Meekle’s Blog – An Insight into Downsizing

Boosting Egg Production
February 22, 2009, 8:12 am
Filed under: Uncategorized

A subject next to my heart – is how to get the best from my hens. Well, I am not going to bore you with teaching you how to medicate them, preen them etc, there are many many good books out there that all ready do that, what i will do is give you an insight into how i keep my girls (and boy) happy, as i feel a happy hen give back in spades!

Firstly, get the housing right. In my opinion they couldn’t care less whether it is blue or pink or green, what hey care about is that it is draught proof, keeps out the rain and provides a secure, quiet area for them to lay an egg. there is no need to spend hundreds on plastic chicken houses, or more still on wooden ones, i have done ok in the past using old pallets for the base, pieces of tongue and groove boarding and some recycled pond liner over the top to keep it dry. Ok, its not going to win a beauty contest, but they aren’t bothered by that!

the last chicken house i have built was a bit more serious to be fair. I am surrounded by hungry foxes, so i have used all new wood, and galvanised security mesh around the run to keep them safe. I would love to free range them, but i have been warned that the foxes will happily take a hen in broad daylight around here. So i have done what is possibly the next best thing, and the lowest standard i think fair to keep hens, and that is to pen them.

I have made them a good sized house, around a metre cubed for 6 hens. Anything larger and they wouldn’t keep warm in the cold as there would be too much air around, anything smaller and they would be cramped.
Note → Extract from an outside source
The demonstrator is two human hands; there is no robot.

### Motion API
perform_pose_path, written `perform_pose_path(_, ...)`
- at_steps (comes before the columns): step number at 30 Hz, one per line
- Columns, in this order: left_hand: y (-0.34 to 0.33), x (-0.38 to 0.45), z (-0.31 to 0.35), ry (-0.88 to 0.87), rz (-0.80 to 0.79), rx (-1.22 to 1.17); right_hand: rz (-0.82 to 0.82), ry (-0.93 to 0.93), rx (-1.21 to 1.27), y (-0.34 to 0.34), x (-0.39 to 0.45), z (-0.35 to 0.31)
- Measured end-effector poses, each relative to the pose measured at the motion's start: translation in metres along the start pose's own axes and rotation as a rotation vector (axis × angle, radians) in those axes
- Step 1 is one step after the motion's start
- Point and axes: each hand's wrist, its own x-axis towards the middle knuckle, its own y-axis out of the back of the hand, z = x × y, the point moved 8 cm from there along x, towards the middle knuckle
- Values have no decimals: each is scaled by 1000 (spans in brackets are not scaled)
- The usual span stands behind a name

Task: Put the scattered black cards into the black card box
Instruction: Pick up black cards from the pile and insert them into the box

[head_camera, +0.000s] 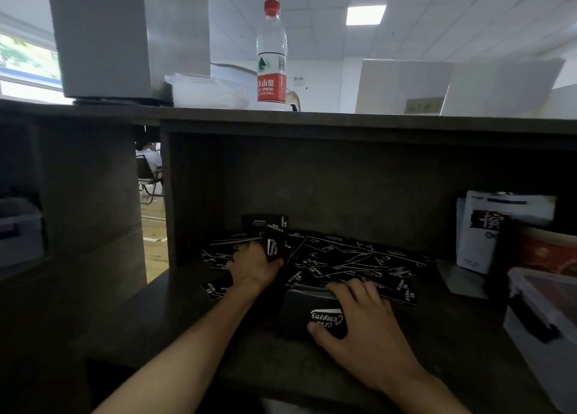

This house then leads down to a run that was built in 3 feet sections so that i can enlarge it or shorten it as required. this run is then moved on a daily basis – or whenever the grass is looking tired whichever is earlier – and that way they get access to fresh grass each day.

This is important for your eggs. Hens fed on just corn or pellets will give you eggs, but the yolks will be a yellow colour. Hens with access to grass and greens will give you rich, almost orange yolks that not only look better, but taste superior too.

Don’t forget, hens need protein to make eggs. You will get a few eggs if you only feed corn, you will get more eggs if you feed layers pellets 0 but be careful here. some pellets are based entirely on fish meal and your eggs will taste fishy. Go for an all round protein or soya protein and the eggs will taste fine. Also, i give my hens extras such as diced bacon rind, Worms, sprouted beans, meal worms and generally anything i can lay my hands on that is safe fr them to eat. which reminds me NEVER GIVE YOUR HENS MUSHROOMS AND IT CAN PROVE FATAL TO THEM.

It goes without saying that they should have access to water at all times and that his water should be fresh daily.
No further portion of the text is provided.